While the tech industry watches Taiwan Semiconductor Manufacturing Co. amid a global chip shortage, one of its neighbors has been a far better bet for investors.
United Microelectronics Corp. is a distant second to TSMC in the market for pure custom-manufacturing of chips in almost every measure: technology, capacity, revenue, margins. But in the metric that counts the most — share returns — the company has taken the crown. Its Taipei-listed shares have jumped more than 300% over the past year, double that of its rival. Both have done even better with their New York-traded depositary receipts.
This isn’t merely a sentiment-driven rally. UMC’s incredible runup comes in tandem with a vast improvement in earnings. Operating income climbed fourfold last year, despite a meager 19% increase in revenue.
The reason is deceptively simple. While TSMC spends in the tens of billions of dollars each year on capacity and equipment, its neighbor in the Hsinchu Science Park in north Taiwan remains deliberately tightfisted. This year’s planned capital expenditure illustrates the contrast — one company expects to dish out up to $28 billion, the other $1.5 billion.
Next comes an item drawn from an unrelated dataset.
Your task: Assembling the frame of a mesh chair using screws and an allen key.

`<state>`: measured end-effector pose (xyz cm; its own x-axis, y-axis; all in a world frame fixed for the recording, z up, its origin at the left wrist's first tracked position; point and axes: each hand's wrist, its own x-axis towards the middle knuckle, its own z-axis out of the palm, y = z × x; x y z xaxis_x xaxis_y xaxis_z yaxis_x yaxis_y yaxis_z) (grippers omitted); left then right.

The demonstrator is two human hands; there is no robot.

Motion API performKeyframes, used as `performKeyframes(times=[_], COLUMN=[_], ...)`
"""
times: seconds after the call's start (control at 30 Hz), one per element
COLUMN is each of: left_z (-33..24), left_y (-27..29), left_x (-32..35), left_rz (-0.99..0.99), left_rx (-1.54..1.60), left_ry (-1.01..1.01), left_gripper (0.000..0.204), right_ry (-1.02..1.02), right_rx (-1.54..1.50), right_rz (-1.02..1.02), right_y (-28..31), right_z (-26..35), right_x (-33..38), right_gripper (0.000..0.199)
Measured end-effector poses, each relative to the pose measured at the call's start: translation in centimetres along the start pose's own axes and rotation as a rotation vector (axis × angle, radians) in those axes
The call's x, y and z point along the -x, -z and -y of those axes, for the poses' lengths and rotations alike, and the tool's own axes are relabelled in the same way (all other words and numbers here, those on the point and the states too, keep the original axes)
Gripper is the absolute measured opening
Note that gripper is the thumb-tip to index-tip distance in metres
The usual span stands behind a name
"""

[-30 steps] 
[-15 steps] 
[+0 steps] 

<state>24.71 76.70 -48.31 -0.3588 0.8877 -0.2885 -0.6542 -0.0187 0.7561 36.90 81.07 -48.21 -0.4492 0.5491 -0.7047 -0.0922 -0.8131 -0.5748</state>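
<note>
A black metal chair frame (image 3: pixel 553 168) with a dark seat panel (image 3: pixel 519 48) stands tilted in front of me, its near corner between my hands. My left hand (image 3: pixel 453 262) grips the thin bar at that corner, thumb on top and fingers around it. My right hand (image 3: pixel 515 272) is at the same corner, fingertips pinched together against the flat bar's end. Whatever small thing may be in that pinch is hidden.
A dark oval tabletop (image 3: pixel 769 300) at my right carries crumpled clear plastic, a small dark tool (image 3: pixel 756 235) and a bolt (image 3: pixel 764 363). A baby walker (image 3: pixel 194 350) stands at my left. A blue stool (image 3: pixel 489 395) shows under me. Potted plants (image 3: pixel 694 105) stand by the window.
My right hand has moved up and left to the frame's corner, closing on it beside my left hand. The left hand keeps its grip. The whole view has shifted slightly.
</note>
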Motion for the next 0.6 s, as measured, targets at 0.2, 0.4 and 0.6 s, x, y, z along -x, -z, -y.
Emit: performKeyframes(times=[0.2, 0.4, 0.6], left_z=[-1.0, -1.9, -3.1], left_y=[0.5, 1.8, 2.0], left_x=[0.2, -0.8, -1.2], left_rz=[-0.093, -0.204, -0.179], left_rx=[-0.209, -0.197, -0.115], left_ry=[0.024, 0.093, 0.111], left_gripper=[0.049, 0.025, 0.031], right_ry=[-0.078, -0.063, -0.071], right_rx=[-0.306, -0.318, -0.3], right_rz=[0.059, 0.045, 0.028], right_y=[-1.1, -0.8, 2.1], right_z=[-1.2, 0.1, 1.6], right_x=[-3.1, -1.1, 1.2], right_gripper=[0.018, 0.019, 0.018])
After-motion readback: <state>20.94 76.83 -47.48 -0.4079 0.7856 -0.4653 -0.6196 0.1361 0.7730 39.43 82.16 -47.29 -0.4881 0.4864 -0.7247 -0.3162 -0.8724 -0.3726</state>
Because of its significant gap in technology and capacity, UMC doesn’t get the cool clients with the best new chips, like Apple Inc.’s latest iPhone processors. But it doesn’t try. Instead, the also-ran is content with being a solid second-tier player offering older technology — as much as a decade behind TSMC — used in important but more mundane components, such as those that tune radio frequencies or manage power supply in mobile and consumer electronics.
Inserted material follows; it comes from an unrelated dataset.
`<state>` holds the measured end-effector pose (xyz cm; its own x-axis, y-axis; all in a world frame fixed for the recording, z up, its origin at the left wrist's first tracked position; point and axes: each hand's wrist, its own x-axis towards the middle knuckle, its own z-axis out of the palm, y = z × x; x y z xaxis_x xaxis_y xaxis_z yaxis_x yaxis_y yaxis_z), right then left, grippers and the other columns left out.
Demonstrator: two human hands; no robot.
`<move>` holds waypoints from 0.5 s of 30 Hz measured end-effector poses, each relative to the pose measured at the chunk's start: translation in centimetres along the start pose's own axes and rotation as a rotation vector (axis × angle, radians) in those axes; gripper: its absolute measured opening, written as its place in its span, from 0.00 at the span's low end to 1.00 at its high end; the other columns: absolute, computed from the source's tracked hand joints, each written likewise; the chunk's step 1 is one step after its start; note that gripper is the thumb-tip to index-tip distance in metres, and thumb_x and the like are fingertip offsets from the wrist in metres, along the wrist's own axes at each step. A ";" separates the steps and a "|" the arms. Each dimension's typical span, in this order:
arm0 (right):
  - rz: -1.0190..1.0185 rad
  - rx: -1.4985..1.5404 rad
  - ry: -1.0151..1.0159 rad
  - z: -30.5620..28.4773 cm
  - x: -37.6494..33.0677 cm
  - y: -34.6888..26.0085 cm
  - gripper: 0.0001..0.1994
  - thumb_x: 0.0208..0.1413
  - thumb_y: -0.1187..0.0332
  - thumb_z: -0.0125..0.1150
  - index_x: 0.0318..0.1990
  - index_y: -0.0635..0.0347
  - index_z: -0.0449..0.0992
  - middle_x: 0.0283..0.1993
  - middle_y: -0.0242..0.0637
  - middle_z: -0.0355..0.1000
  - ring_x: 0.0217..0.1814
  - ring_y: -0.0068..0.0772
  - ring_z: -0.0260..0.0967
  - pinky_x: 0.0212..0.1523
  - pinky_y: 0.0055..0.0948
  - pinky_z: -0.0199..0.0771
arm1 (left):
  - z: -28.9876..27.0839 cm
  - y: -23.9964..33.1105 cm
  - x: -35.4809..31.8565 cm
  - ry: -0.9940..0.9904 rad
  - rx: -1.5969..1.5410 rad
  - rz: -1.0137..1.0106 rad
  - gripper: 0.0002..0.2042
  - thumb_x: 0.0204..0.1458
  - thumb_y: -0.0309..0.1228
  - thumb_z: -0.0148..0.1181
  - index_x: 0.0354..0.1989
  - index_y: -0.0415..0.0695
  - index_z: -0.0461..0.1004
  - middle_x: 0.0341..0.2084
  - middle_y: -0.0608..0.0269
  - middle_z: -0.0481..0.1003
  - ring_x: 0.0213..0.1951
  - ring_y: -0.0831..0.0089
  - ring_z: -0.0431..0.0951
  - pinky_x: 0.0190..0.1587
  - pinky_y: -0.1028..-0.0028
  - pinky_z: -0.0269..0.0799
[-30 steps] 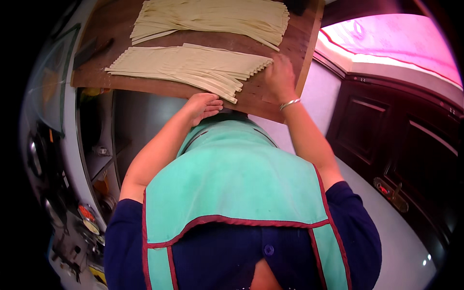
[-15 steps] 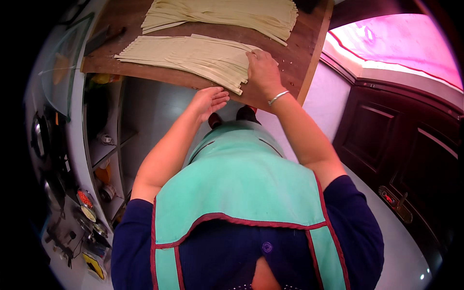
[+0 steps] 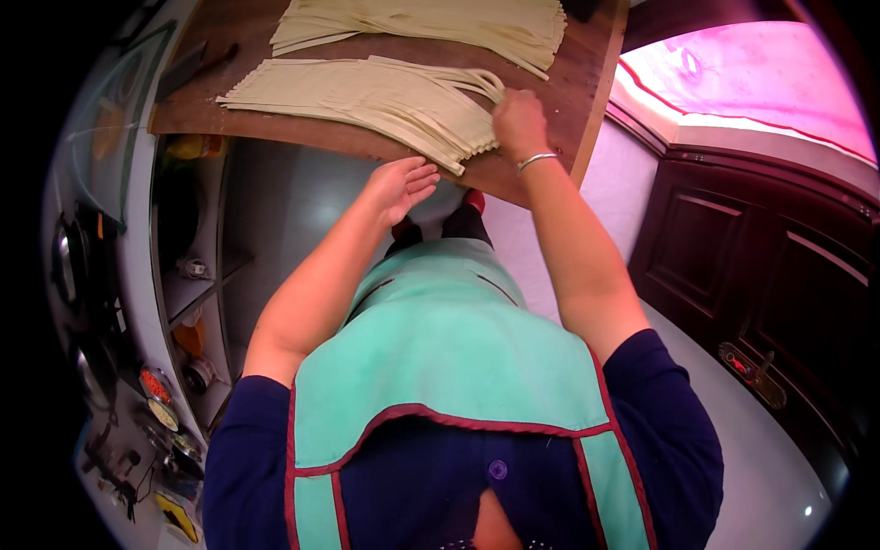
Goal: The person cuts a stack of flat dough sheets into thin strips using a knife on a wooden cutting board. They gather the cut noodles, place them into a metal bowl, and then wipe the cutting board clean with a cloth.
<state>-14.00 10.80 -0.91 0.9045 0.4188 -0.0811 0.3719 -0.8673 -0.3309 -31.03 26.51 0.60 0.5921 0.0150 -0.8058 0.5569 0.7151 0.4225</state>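
Note:
A pile of cut dough noodles (image 3: 339,92) lies slantwise along the near edge of the wooden board (image 3: 275,128). At the pile's right end my right hand (image 3: 521,126), with a bracelet on its wrist, is closed on several noodle ends, which rise in a loop off the board. The noodles left lying beside it show an even cut edge. My left hand (image 3: 401,187) is held just off the board's front edge, fingers stretched out and nothing in it. Farther back rests a second noodle pile (image 3: 422,23), partly cut off by the picture's top.
A knife (image 3: 197,69) lies on the board's left side. Left of me stand open shelves (image 3: 188,298) with items in them, and small dishes of food (image 3: 156,385). On the right are a dark panelled door (image 3: 706,247) and a bright pink curtain (image 3: 752,82).
My right hand has closed on noodle ends, moved slightly right and lifted them into a loop. My left hand has stayed almost in place, rising slightly.

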 end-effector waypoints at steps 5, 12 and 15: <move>-0.101 0.092 0.058 0.7 -2.5 -2.4 0.12 0.55 0.66 0.45 0.36 0.63 0.74 0.40 0.51 0.70 0.44 0.55 0.69 0.42 0.46 0.73 | 0.0 -0.5 -0.1 0.039 -0.061 0.017 0.23 0.59 0.35 0.49 0.58 0.33 0.59 0.56 0.44 0.64 0.55 0.57 0.68 0.59 0.60 0.64; -0.189 0.058 0.023 2.5 -3.1 -5.8 0.18 0.52 0.57 0.55 0.35 0.67 0.72 0.37 0.55 0.70 0.42 0.58 0.69 0.46 0.48 0.69 | 1.9 -0.3 2.6 0.028 -0.150 -0.028 0.20 0.61 0.40 0.44 0.54 0.36 0.63 0.46 0.53 0.72 0.48 0.63 0.73 0.56 0.63 0.67; 0.009 0.378 -0.141 3.0 -4.5 -6.7 0.23 0.51 0.54 0.54 0.39 0.72 0.73 0.40 0.59 0.72 0.45 0.60 0.70 0.48 0.47 0.69 | 3.3 0.9 2.3 0.032 -0.180 0.002 0.19 0.62 0.42 0.42 0.53 0.40 0.65 0.45 0.57 0.73 0.47 0.66 0.74 0.54 0.62 0.69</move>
<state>-21.21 15.52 -1.13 0.8600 0.4674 -0.2047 0.2378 -0.7221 -0.6497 -27.24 24.87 0.50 0.5726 0.0372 -0.8190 0.4406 0.8285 0.3457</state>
Yet this approach allows UMC to reap the benefits not only of smaller spending budgets, but lower depreciation costs that serve as the single-largest expense for semiconductor manufacturers. In fact, a lot of its equipment has been fully depreciated, at which point gross margins can jump significantly. We saw this happen last year with that figure climbing a massive 7.7 percentage points to 22.1%. Sure, such gross margin still lags behind TSMC, but investors are chasing the change in profitability, not merely the raw figure.
Another byproduct of this deliberate distant-competitor strategy is that it can largely stay out of the political crossfire between Beijing and Washington that saw TSMC forced to stop supplying leading-edge chips to companies like Huawei Technologies Co. While UMC is subject to the same restrictions, it never had to rely on a few major Chinese clients in the first place.
This spending discipline hasn’t been derailed by the current shortage. While some of the company’s capacity is in those categories of manufacturing technology that are most needed for auto chips, management has elected to focus on long-term stability of orders. So, rather than rush to expand capacity to exploit the momentary gap between demand and supply, its strategy is built around a time in the near future when the chip market will fall back into balance. As such, despite being at 100% capacity now, UMC forecasts a mere 2% increase in shipments for the full year.
That approach will limit increases in expenses, which means that improvements in earnings aren’t over yet. In January, President Jason Wang told investors that the gradual drop in depreciation is expected to continue over the next three years, meaning profitability still has room to expand. As a result, we’re likely to see gross margin inch toward its highest level in a decade. Expect investors to reward the stock accordingly.
This column does not necessarily reflect the opinion of the editorial board or Bloomberg LP and its owners.